Much like you didn't approve a bunch of other apps, like emulators.

Shame on Apple-affiliated sites for regurgitating this crap, once again. You're knowingly and willingly lying to your readers on behalf of a company that would happily eat you for breakfast

9to5mac.com/2025/02/03/apple-f

@stroughtonsmith You do know that "approving" something and "approving of" something have different meanings?

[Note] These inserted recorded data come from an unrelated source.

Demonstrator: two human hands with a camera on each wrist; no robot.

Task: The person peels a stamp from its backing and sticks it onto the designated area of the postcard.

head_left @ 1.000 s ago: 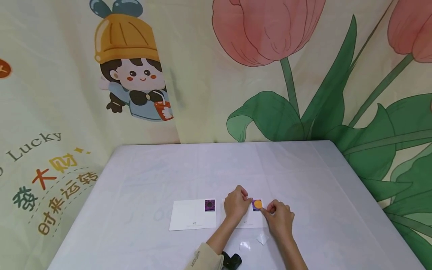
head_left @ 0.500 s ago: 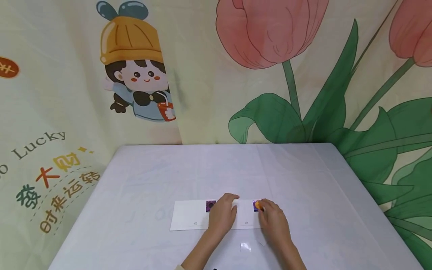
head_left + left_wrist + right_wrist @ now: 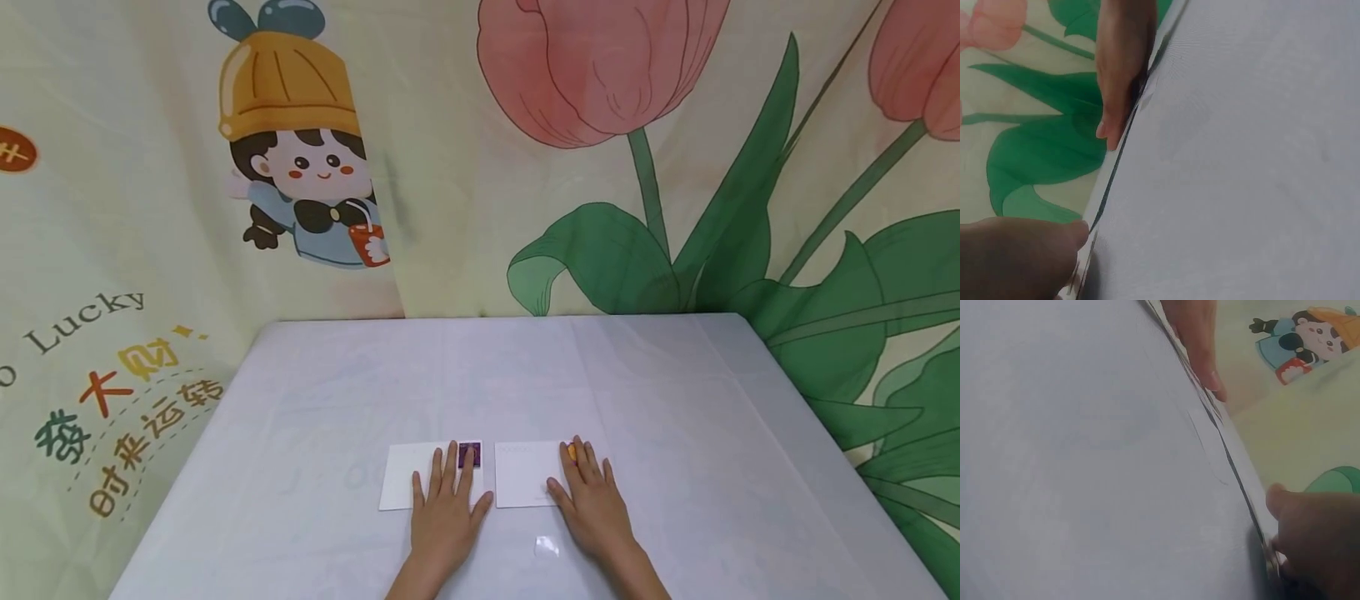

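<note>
Two white cards lie side by side on the table. My left hand (image 3: 444, 521) rests flat with spread fingers on the left card (image 3: 397, 479). Its index finger partly covers the dark purple stamp-like square (image 3: 477, 454) in that card's upper right corner. On the right card (image 3: 521, 479) my right hand (image 3: 592, 508) also lies flat, fingers straight. They cover most of a square with an orange circle (image 3: 572, 451) at the corner. In the left wrist view, my left hand (image 3: 1019, 256) is low at the table's surface; the right wrist view shows my right hand (image 3: 1322, 537) likewise.
A small clear, shiny scrap (image 3: 547, 547) lies on the white-covered table (image 3: 315, 400) in front of the right card. Behind the table's far edge hangs a printed backdrop (image 3: 442, 167) with tulips and a cartoon figure.
My left hand has moved left from the right card's square onto the left card and spread flat. My right fingers, earlier bent at the orange circle, now lie straight over it.
</note>
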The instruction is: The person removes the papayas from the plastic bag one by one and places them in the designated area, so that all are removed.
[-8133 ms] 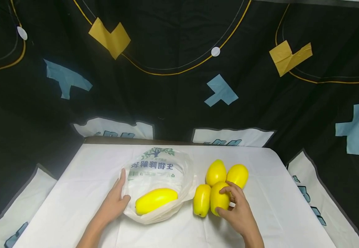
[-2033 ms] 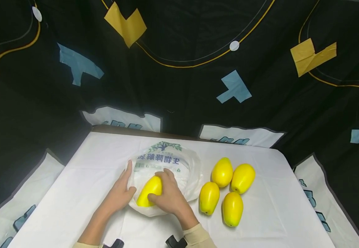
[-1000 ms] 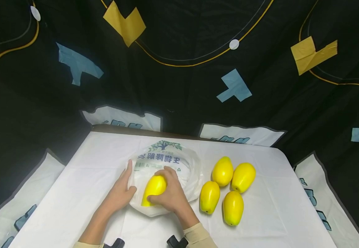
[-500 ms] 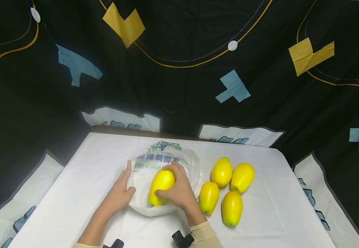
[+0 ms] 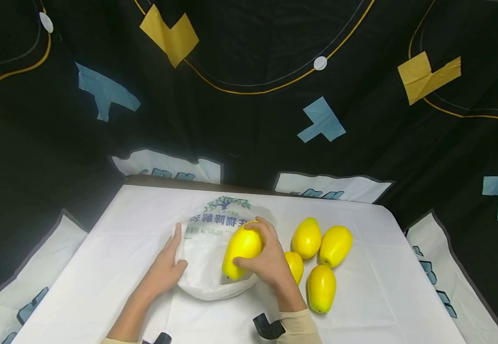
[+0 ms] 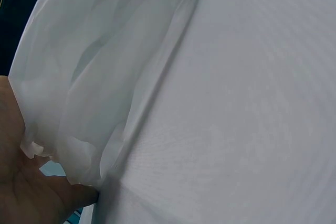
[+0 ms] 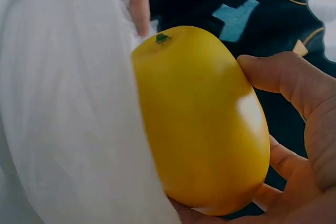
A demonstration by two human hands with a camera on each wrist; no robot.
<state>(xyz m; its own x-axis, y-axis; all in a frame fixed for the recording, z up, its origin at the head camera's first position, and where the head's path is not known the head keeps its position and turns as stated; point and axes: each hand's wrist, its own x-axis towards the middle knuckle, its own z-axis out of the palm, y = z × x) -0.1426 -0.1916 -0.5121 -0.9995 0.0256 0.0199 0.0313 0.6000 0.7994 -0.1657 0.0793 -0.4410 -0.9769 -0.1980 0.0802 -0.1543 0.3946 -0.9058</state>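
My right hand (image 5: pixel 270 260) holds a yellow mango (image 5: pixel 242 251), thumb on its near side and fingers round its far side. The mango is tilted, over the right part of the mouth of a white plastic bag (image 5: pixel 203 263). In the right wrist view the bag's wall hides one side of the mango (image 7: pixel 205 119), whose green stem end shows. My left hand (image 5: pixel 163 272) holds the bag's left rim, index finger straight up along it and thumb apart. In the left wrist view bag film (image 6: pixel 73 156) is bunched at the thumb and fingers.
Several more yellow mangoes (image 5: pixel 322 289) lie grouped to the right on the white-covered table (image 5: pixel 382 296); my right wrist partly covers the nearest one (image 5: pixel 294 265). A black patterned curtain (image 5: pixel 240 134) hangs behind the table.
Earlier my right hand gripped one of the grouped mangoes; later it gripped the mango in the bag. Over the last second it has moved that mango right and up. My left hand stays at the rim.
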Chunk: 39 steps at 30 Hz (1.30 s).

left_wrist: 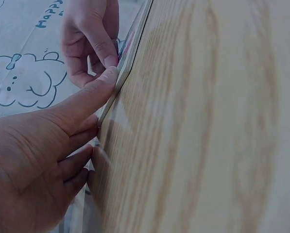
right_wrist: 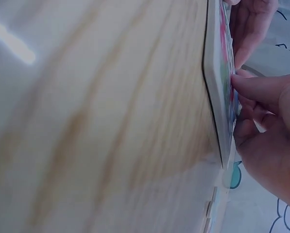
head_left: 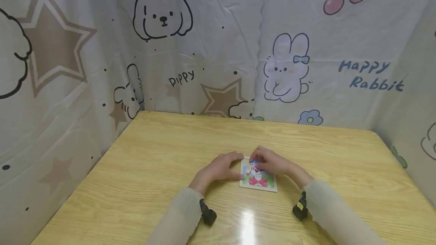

@ldrydenb at no point did anybody state Apple ‘approved of’ the app. They're the ones introducing that distinction, and wrongly suggesting that people are lying or being deceptive. Regardless of Apple's intent to deceive people into coming to its defense, the app is ‘Apple-approved’, end of story

@stroughtonsmith @ldrydenb they strongly imply it. I am sure a competent corporate lawyer would have warned them:

Phil Dennis-Jordan

@Migueldeicaza @stroughtonsmith @ldrydenb But that’s the whole point - Apple decided any non-App-Store-app would require their approval, therefore if this app ships, Apple has approved it.
If iOS notarisation was anything like macOS app notarisation (automated, takes literally 1 minute) then sure, I’d say calling it “Apple-approved” would be misleading. But by all accounts, iOS notarisation is not that. It’s app store review without the app store.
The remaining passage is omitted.